Paura, tanta, quella che ha invaso il mondo dieci anni fa a seguito dell’attentato terroristico dell’11 settembre alle Torri Gemelle di New York. Tante le vittime nel crollo dei grattacieli, tutte note, identificate e ricordate come è doveroso che sia quando la vita viene spezzata in due dal fondamentalismo violento, dalla follia degli estremismi. Ci sono numerose altre morti scatenate non dall’attacco in sé ma dalle sue conseguenze sugli equilibri sociali degli USA e non solo, persone uccise, ferite o insultate solo perché di religione islamica che erano nel posto sbagliato al momento sbagliato quando la furia e la rabbia di chi vede crollare il baricentro della sua cultura si è abbattuta su negozi gestiti da islamici, centri culturali, studenti.

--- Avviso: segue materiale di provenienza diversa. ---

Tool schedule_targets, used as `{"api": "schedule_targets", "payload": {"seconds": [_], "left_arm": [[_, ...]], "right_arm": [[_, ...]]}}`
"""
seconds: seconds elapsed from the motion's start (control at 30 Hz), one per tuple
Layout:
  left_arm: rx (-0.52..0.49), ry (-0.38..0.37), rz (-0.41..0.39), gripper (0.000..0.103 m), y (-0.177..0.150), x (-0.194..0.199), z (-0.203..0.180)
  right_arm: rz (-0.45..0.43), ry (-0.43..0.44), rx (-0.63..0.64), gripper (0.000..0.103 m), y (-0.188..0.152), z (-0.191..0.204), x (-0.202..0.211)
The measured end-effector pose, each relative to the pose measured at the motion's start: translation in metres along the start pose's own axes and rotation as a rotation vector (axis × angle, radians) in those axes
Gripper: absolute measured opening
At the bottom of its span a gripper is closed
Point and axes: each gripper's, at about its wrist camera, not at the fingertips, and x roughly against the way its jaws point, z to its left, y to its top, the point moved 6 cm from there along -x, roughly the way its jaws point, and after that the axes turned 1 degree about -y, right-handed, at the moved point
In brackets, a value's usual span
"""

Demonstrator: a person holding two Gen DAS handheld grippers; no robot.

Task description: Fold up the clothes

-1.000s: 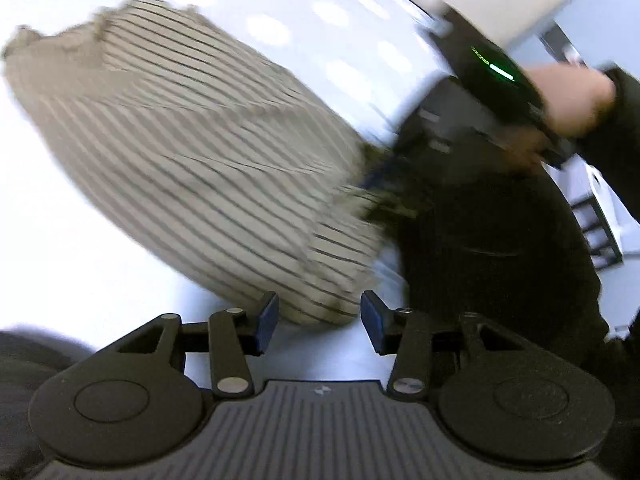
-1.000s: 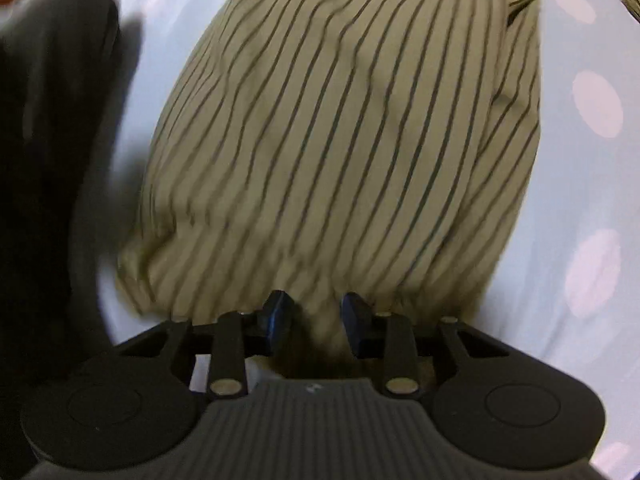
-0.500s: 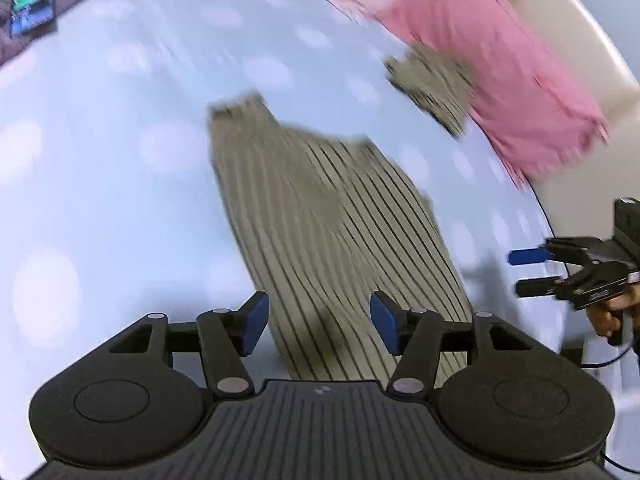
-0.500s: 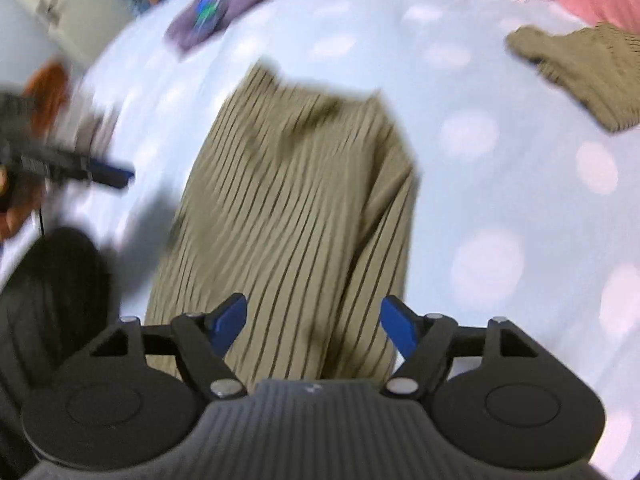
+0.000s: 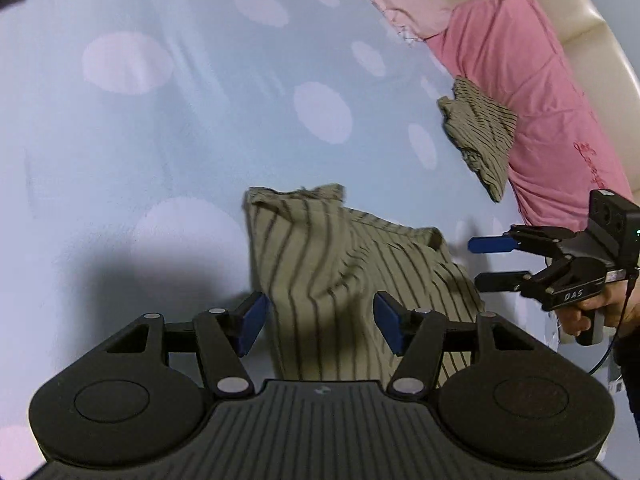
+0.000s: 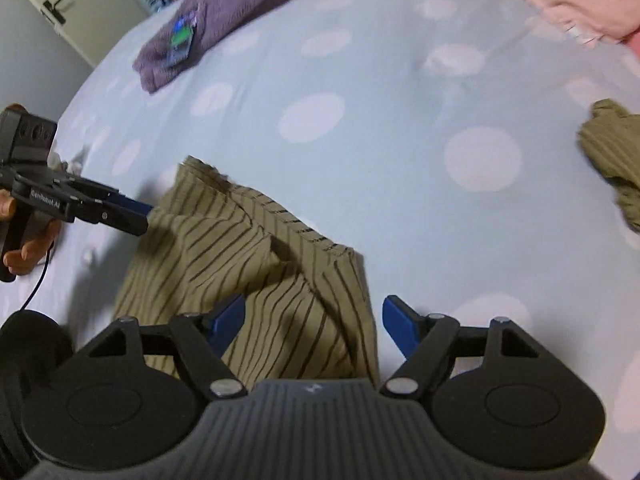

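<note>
Below my left gripper (image 5: 320, 326) the striped olive garment (image 5: 344, 272) lies rumpled on the dotted blue bedsheet (image 5: 160, 140); its jaws have just been opening and stand apart, cloth under the gap but unpinched. To fold well, I judge I should catch the far hem corners cleanly and draw them taut before laying them over. Only this view shows the pink quilt (image 5: 532, 92), and my right gripper (image 5: 494, 262) from the side, blades spread just beside the garment's right edge. From the right wrist, that gripper (image 6: 314, 322) has also just been opening, wide and empty above the garment (image 6: 256, 264). Only here appear a purple towel (image 6: 232, 8) and the door (image 6: 60, 4) beyond; a second olive piece (image 6: 612, 152) shows in both.
</note>
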Motion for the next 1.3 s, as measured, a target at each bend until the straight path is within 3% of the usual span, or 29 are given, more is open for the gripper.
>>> {"api": "schedule_targets", "payload": {"seconds": [0.13,0.27,0.37,0.4,0.43,0.47,0.5,0.53,0.73,0.93,1.1,1.3], "left_arm": [[0.013,-0.008,0.022,0.057,0.010,-0.014,0.012],[0.057,-0.065,0.009,0.058,0.018,-0.023,0.013],[0.055,-0.083,0.005,0.058,0.023,-0.029,0.009],[0.058,-0.090,-0.001,0.054,0.025,-0.029,0.008],[0.060,-0.096,-0.007,0.046,0.026,-0.029,0.007],[0.057,-0.098,-0.009,0.018,0.027,-0.029,0.006],[0.054,-0.086,-0.009,0.004,0.028,-0.028,0.006],[0.045,-0.075,-0.019,0.004,0.028,-0.024,0.004],[-0.062,-0.171,-0.132,0.001,0.023,0.014,-0.033],[-0.206,-0.241,-0.173,0.001,-0.012,0.058,-0.085],[-0.283,-0.286,-0.175,0.001,-0.052,0.088,-0.121],[-0.388,-0.316,-0.149,0.001,-0.131,0.106,-0.166]], "right_arm": [[0.050,0.011,0.031,0.078,0.008,-0.004,-0.021],[0.104,0.022,0.046,0.074,0.010,-0.008,-0.037],[0.123,0.037,0.075,0.045,0.010,-0.003,-0.043],[0.129,0.033,0.083,0.020,0.010,-0.003,-0.043],[0.135,0.030,0.087,0.003,0.010,-0.003,-0.042],[0.141,0.027,0.090,0.004,0.010,-0.004,-0.041],[0.140,0.029,0.092,0.003,0.011,-0.004,-0.040],[0.133,0.034,0.094,0.002,0.012,-0.004,-0.036],[0.055,0.068,0.097,0.002,0.014,0.002,-0.004],[-0.041,0.128,0.117,0.002,-0.003,0.017,0.047],[-0.104,0.183,0.159,0.002,-0.040,0.042,0.093],[-0.136,0.211,0.160,0.002,-0.107,0.070,0.139]]}}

Sono le vittime dell’islamofobia, quel terrore dell’altro islamico identificato sempre e comunque come un terrorista, un nemico da cui guardarsi le spalle, una paura viscerale che ha fatto segnare un +1600% dei crimini razziali contro la popolazione musulmana negli USA, circa 5,4 milioni di cittadini statunitensi. Colpisce sugli aerei quando ci sono passeggeri identificati come islamici, ha colpito persino i media quando si è verificato l’attentato di un fondamentalista cristiano in Norvegia qualche settimana fa, una strage sanguinosa inizialmente imputata proprio ai terroristi islamici ma che in realtà era il gesto insano di chi voleva uccidere il multiculturalismo.

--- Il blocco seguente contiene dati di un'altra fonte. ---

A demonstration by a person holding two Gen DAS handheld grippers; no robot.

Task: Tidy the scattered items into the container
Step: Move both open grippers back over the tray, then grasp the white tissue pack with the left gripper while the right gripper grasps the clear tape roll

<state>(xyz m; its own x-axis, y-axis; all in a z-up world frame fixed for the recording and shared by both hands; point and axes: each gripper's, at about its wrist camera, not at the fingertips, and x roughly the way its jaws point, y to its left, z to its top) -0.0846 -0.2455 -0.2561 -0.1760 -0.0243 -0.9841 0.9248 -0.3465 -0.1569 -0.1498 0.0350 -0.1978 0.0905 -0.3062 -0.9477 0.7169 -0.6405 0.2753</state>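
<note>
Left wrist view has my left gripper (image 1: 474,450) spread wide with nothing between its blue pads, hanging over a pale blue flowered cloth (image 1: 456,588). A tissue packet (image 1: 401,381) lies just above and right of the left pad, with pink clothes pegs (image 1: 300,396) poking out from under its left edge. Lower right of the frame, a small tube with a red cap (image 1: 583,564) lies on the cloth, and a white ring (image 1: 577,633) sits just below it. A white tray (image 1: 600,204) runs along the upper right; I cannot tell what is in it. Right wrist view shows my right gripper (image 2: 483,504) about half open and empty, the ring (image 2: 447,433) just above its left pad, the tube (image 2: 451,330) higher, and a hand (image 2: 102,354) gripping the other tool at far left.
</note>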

Oggi, 11 settembre, vogliamo ricordare tutte le vittime del monoculturalismo perché è questo che si nasconde dietro l’incapacità di accettare le diversità culturali come fonte di ricchezza, bellezza, varietà, vita, l’assurda convinzione che religione, usi e costumi della propria cultura siano migliori di quelli altrui e che tutto il mondo debba adeguarsi a quell’unica visione e convinzione, quella giusta.

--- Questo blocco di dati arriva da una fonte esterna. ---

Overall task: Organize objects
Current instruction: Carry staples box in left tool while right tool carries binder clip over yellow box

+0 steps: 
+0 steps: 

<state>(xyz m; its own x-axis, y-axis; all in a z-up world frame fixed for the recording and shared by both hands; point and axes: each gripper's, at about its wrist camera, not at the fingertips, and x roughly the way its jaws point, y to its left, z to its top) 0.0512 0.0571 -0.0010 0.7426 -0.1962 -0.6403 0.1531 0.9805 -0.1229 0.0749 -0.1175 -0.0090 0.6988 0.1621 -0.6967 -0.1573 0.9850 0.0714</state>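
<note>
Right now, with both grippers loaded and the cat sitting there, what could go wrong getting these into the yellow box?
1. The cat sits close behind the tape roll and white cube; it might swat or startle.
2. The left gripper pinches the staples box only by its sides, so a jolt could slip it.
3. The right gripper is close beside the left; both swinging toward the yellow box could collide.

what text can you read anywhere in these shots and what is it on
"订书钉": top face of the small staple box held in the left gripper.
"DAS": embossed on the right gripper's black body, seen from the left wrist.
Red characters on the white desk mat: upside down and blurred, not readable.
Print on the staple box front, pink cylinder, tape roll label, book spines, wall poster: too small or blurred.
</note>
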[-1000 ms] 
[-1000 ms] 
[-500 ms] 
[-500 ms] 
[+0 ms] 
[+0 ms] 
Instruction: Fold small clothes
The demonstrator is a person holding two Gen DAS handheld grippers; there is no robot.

Vogliamo ricordare chi è morto in quelle torri perché non era islamico, chi è morto dopo perché lo era, chi continua a morire oggi perché rifiuta di abbracciare le culture altre. Morti che testimoniano, ancora oggi, quanto sia radicato e vivo, purtroppo, quel senso di appartenenza ed identità che supera i limiti della decenza e costruisce un noi contro loro che non farà altro che abbattere i grattacieli, ancora troppo fragili, del multiculturalismo.